Last night I had talked to a few friends about a situation with my boyfriend(lets call him the less than hero). It was decided that I needed to talk to him. So I agreed. I called him(yeah broke a few rules). We had what I thought was a good conversation and had discussed seeing each other the next day.
I woke up today in a good mood, practiced for church(a song which we did not play), and went on my way. Got to church and each song featured someone playing dueling notes(if I were playing flats others were playing sharps and vice versa). When I hear what that sounds like, it always reminds me of chalk on a chalkboard. So, I was glad that church was finished for the day. I texted the less than hero(good afternoon because he had mentioned he would be sleeping in).

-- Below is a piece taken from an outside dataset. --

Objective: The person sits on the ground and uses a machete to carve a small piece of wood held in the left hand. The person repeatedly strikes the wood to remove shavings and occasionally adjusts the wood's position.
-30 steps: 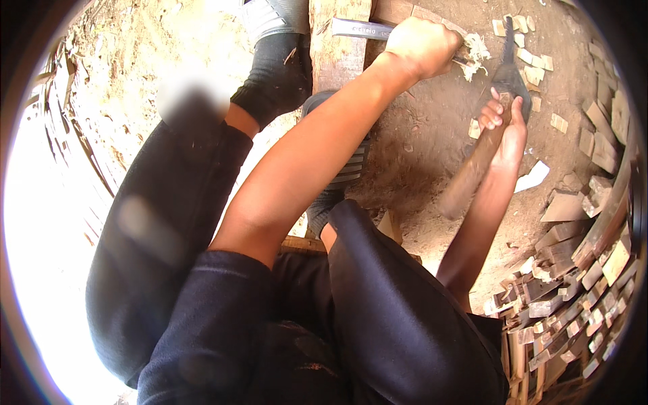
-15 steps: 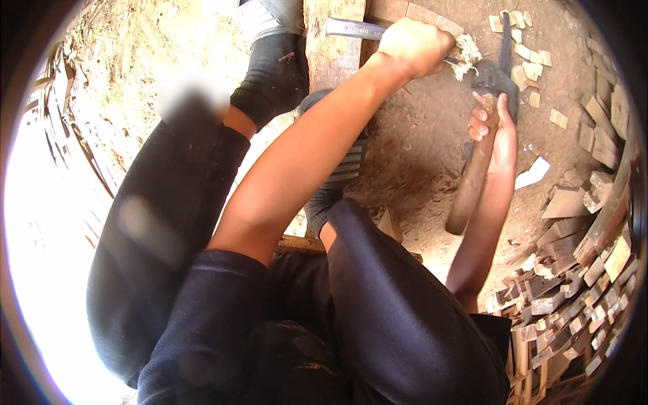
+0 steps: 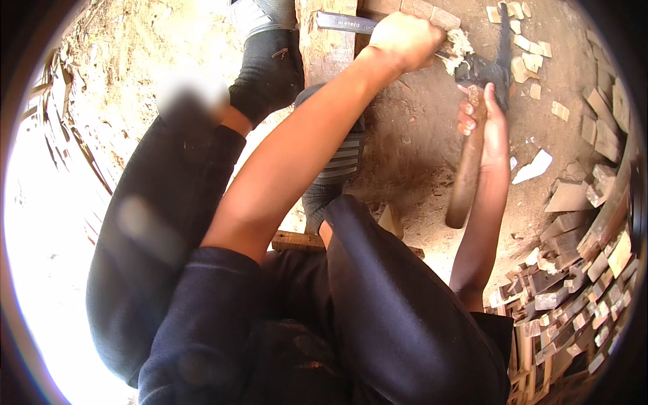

Two hours later the less than hero texts me back that it is cold(well, yeah and who cares). So as I am out to lunch with a friend, I just know what that means. So I text back that I know and I ask if he is going to stay at home. I also text and ask if he wants to reschedule. The less than hero says that maybe this would be a good idea. So I text back that I was looking forward to seeing him since I had not seen him for two weeks and that I am disappointed. Yeah, I guess it was silly to be disappointed because today would have been our two month anniversary(apparently that is a big deal to no one outside of my head). I was ticked off because I had not seen him and for the fact that I did more than a few things in the cold today. So I then accept that yes, this is the end.
I texted a couple of others. I decided that I would jump back into the saddle. I talked to a few people close to me who said that I was doing the right thing or not to throw the baby out with the bath water. I was also told that that is just how men think. All I could see in my head was six months or a year down the road and us being in the same position. Nobody has time for that. I also could see our seeing each other being once a month(not my idea of a good time).
So I am just going to do me. That’s pretty much all I can do. Then I heard of a few people who had died suddenly(one was a good friend). I cried. I read my devotional. I prayed. I have been thinking a lot. Now my thoughts are just basically that maybe I am not cut out for a relationship. There is no point in doing a ton of stuff for a person and investing in a relationship that isn’t there.
They say that when God shuts a door, another one opens. I think new doors are opening all of the time, they are just nothing that I would have expected. This is probably for the best. Because God’s ways are higher than my ways and his thoughts are higher than my thoughts.
I’m not completely giving up on relationships. I just know that I can’t rush after one. Also, actions do speak louder than words. I was just accepting the actions and trying to look on the bright side. But there is no point in being in a one sided relationship. So I figure if I pour my whole self into God, if He does have someone out there for me, He will work it out. No matter how impatient, mad, or sad I am. God knows what I need even before I ask.